_Work instructions_
Beginning with the first line of the data below, reproduce every line unchanged, ending with the line that holds "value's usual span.".

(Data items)
********

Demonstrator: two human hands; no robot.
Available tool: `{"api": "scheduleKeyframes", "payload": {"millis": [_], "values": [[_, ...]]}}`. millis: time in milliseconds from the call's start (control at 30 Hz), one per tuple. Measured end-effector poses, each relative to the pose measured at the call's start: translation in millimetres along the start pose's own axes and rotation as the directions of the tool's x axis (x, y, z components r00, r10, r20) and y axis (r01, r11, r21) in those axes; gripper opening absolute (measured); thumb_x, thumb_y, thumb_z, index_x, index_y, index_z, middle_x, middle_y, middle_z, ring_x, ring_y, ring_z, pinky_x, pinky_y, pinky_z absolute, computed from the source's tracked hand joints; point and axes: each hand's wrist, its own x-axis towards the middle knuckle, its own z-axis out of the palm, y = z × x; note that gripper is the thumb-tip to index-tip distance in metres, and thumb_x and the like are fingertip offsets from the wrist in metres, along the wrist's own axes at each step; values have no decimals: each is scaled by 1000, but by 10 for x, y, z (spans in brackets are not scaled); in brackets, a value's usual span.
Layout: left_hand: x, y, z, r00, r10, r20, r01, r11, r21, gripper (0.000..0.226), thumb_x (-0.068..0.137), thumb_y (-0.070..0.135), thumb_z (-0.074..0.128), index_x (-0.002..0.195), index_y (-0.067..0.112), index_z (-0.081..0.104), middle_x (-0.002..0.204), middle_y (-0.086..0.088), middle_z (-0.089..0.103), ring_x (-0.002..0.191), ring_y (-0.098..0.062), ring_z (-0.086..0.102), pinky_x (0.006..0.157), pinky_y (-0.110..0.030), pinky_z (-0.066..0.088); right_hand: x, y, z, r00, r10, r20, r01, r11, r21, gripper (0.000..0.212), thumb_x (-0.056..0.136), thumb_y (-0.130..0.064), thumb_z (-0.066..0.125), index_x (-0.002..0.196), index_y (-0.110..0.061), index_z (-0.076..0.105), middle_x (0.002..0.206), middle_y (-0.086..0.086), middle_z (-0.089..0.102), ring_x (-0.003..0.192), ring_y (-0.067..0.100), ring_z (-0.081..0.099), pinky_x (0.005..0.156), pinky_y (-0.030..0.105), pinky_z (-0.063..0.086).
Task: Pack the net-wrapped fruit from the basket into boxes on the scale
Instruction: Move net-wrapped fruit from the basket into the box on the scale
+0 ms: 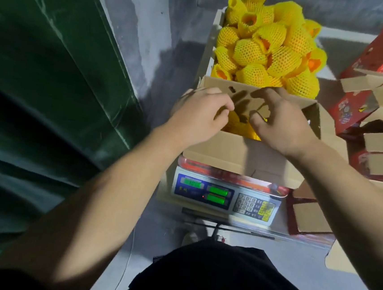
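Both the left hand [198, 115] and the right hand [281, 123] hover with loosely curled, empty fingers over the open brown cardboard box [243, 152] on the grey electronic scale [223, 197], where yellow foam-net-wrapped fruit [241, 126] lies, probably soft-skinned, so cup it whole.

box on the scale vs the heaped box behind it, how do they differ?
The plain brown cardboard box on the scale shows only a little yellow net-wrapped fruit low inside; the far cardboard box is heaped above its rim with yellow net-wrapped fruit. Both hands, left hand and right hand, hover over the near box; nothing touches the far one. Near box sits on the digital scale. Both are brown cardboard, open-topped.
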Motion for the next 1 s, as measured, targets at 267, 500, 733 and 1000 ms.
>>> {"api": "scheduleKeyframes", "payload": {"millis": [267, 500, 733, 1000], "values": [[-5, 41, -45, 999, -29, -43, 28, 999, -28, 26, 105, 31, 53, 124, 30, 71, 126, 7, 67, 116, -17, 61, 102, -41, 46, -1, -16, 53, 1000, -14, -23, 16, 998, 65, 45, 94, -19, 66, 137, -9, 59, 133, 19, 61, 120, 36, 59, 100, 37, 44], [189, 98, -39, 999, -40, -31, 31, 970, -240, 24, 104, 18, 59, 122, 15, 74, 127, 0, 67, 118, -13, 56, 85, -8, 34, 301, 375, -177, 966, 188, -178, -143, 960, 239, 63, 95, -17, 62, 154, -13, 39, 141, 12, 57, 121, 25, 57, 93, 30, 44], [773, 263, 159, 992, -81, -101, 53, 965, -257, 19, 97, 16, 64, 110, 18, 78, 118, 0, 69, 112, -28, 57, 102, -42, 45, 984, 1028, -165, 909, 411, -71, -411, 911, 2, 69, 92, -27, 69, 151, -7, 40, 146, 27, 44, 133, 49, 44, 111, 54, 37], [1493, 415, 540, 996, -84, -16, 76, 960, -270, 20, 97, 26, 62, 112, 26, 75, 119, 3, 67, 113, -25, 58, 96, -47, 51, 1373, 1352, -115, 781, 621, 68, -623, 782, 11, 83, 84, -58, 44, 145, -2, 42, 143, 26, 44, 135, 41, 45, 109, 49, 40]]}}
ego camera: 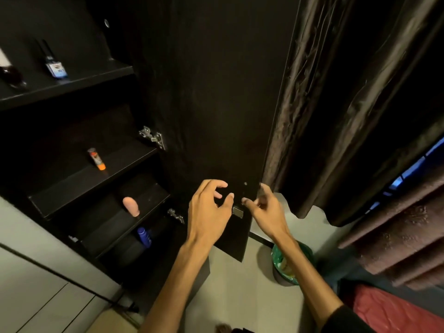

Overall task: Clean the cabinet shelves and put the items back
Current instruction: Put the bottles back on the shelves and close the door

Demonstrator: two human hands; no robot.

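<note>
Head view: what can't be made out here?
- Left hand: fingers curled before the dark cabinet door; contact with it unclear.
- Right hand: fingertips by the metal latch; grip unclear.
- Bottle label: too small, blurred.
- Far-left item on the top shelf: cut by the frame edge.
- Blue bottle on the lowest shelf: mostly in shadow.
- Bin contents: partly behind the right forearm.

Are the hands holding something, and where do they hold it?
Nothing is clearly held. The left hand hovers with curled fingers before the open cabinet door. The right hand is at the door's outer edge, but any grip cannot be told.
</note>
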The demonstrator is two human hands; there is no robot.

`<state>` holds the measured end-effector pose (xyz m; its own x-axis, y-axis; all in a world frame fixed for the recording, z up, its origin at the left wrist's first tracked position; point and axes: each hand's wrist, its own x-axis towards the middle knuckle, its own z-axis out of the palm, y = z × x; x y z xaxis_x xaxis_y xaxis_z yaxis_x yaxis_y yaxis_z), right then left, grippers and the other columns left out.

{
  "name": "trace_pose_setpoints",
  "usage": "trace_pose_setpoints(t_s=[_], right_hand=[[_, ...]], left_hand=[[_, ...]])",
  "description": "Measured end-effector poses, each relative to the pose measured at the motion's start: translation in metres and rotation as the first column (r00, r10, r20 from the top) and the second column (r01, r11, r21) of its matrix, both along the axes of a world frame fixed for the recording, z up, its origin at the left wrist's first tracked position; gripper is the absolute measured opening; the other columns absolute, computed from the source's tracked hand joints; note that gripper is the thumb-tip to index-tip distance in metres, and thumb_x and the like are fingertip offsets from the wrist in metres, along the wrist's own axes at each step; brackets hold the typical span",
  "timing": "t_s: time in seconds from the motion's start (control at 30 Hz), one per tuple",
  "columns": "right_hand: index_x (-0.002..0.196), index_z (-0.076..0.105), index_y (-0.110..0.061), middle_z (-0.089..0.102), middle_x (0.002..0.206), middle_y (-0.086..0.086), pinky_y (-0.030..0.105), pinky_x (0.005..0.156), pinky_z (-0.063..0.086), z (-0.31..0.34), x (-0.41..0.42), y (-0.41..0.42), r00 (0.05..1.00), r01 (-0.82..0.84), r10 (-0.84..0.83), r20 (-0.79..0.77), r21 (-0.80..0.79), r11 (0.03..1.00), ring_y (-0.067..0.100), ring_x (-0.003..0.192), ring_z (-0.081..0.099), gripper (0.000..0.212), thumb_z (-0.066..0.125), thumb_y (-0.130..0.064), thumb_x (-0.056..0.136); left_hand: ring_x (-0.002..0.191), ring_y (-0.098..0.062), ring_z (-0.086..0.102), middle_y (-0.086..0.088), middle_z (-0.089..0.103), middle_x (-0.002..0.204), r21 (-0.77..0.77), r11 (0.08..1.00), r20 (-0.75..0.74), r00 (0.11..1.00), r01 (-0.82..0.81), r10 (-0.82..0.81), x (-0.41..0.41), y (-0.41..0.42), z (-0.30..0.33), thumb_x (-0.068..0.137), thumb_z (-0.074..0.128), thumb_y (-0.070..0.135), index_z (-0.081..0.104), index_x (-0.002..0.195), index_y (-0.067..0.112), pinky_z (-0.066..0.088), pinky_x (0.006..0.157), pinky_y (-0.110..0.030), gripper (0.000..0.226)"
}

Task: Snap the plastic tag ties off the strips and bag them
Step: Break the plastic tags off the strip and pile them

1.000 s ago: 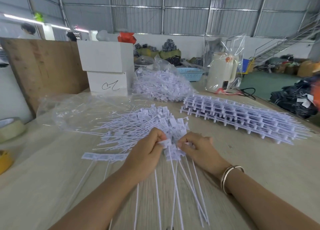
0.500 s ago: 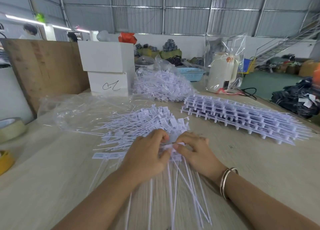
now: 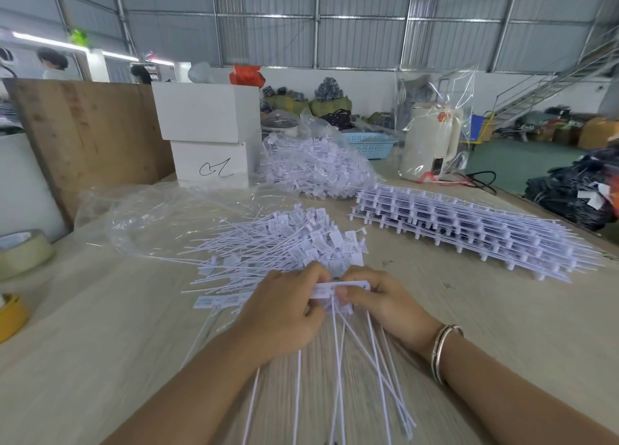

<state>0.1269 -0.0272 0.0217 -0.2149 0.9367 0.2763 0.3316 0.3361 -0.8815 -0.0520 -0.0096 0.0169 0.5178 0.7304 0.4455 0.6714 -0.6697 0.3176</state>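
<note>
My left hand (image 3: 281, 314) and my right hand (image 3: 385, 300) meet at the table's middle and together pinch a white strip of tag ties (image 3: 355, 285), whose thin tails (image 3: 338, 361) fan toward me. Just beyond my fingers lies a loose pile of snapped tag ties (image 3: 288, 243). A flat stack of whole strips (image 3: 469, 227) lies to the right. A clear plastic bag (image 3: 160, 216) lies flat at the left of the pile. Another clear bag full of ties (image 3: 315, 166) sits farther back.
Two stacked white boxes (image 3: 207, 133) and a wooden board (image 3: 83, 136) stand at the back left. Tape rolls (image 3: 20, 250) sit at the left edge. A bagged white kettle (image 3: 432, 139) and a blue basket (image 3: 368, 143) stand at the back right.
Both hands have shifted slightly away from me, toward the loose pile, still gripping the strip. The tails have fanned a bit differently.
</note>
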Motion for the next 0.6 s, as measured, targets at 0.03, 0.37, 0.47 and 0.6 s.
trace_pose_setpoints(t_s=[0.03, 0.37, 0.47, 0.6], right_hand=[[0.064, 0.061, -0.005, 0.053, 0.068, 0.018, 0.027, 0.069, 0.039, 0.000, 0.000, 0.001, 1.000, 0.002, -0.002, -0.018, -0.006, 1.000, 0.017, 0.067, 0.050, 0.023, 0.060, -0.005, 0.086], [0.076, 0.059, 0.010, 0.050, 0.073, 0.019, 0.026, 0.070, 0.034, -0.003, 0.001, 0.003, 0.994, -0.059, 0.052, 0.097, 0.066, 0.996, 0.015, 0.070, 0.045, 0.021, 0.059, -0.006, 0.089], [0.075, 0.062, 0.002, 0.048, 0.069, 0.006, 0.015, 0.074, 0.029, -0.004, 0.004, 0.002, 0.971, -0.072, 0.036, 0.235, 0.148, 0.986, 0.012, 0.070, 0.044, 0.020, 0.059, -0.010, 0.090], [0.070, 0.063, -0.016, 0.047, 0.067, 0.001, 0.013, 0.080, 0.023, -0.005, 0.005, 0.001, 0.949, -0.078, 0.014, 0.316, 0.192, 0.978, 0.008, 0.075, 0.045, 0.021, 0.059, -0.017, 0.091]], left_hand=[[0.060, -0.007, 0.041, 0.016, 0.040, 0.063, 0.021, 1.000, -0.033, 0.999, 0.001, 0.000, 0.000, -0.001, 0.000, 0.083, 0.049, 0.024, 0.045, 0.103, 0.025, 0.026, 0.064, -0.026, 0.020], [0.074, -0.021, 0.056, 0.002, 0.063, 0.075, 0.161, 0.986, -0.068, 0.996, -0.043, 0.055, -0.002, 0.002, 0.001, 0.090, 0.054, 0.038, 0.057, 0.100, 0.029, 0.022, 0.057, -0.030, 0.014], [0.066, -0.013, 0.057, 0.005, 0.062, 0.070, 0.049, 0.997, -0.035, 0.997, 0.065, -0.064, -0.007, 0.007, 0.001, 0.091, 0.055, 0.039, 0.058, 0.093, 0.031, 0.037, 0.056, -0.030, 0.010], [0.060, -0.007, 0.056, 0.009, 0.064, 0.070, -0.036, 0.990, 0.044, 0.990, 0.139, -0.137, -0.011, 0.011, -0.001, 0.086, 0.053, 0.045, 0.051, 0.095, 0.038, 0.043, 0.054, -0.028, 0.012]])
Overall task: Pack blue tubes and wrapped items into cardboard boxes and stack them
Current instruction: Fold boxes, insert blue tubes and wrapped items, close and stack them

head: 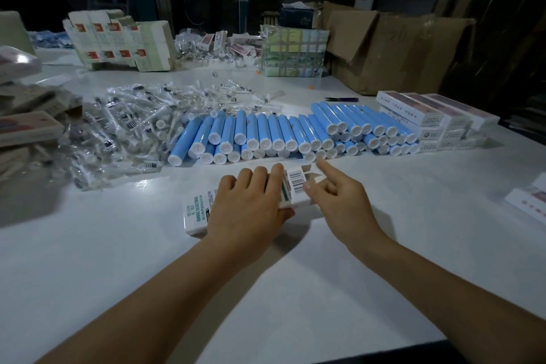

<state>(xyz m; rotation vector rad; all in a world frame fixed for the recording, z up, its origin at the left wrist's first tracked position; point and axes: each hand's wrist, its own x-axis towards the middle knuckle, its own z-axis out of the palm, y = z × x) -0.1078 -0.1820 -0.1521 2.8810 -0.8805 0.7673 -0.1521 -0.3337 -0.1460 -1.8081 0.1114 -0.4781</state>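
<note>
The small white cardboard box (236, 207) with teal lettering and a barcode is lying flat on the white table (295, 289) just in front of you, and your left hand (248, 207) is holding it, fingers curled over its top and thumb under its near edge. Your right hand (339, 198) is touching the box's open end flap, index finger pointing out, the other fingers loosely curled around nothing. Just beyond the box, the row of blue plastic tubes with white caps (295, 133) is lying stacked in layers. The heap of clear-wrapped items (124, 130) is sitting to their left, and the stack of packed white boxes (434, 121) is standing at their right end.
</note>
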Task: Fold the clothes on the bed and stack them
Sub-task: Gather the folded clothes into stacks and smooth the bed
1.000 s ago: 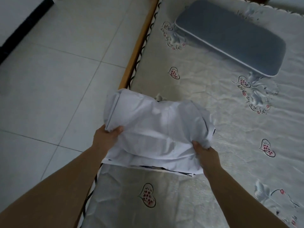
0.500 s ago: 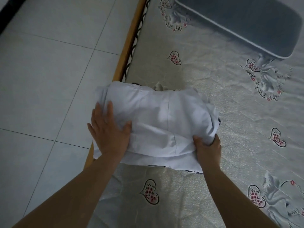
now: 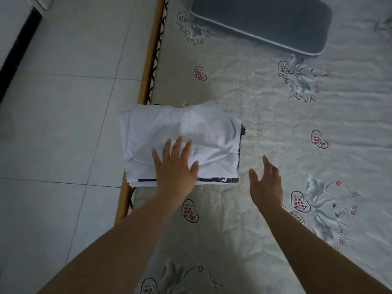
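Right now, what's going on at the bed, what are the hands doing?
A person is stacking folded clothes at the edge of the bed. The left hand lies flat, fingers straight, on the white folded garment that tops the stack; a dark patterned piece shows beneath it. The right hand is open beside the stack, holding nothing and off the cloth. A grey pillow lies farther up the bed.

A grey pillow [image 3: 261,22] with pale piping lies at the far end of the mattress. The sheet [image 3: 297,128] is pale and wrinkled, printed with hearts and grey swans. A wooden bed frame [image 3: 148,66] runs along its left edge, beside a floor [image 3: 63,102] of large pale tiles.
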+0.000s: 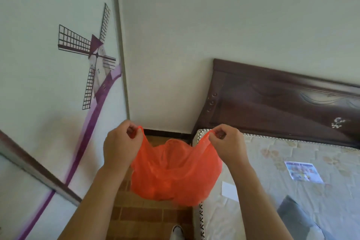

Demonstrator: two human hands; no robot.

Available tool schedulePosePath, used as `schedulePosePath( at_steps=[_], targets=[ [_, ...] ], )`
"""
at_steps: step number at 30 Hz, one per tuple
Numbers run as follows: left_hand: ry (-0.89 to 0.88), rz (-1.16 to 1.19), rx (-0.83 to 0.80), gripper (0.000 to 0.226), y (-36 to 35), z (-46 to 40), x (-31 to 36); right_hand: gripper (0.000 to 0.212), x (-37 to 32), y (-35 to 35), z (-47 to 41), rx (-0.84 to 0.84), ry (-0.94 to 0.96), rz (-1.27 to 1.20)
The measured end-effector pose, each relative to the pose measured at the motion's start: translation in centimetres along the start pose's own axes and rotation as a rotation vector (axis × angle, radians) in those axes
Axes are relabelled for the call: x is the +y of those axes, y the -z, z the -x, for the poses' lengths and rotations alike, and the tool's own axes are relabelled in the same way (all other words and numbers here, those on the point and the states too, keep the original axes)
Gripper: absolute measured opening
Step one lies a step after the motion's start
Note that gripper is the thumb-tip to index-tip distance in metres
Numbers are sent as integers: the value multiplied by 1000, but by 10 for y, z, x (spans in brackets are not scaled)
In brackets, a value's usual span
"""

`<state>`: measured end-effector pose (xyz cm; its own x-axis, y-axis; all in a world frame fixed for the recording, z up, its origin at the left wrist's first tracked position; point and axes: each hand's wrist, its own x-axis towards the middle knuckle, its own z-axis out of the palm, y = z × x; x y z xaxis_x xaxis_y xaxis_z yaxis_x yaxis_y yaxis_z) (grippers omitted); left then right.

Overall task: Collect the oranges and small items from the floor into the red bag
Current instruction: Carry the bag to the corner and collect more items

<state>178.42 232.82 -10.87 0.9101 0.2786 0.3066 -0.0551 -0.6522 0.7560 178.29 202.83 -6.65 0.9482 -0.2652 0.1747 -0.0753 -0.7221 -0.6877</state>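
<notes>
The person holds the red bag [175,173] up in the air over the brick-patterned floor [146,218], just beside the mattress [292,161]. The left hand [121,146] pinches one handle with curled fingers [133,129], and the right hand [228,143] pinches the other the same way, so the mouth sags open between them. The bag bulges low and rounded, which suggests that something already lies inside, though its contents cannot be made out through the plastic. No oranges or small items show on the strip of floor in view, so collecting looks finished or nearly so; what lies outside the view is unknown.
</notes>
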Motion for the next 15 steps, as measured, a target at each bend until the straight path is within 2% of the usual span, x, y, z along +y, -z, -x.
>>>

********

_Answer box_
Demonstrator: two human hands; no robot.
Available tool: `{"api": "scheduleKeyframes", "payload": {"millis": [_], "values": [[_, ...]]}}`. millis: time in milliseconds from the call's start (control at 30 Hz), one per tuple. Measured end-effector poses, each relative to the pose measured at the call's start: translation in millimetres along the start pose's own axes and rotation as the directions of the tool's x axis (x, y, z components r00, r10, r20) and y axis (r01, r11, r21) in those axes; gripper opening absolute (measured); thumb_x, thumb_y, thumb_z, index_x, index_y, index_z, middle_x, middle_y, middle_z, ring_x, ring_y, ring_z, pinky_x, pinky_y, pinky_z absolute, computed from the source's tracked hand joints; point and axes: each hand's wrist, its own x-axis towards the middle knuckle, its own z-axis out of the palm, y = z × x; note that gripper is the thumb-tip to index-tip distance in metres, and thumb_x and the like are fingertip offsets from the wrist in metres, along the wrist's own axes at each step; values have no decimals: each is scaled by 1000, but by 10 for x, y, z (spans in brackets are not scaled); in brackets, a value's usual span.

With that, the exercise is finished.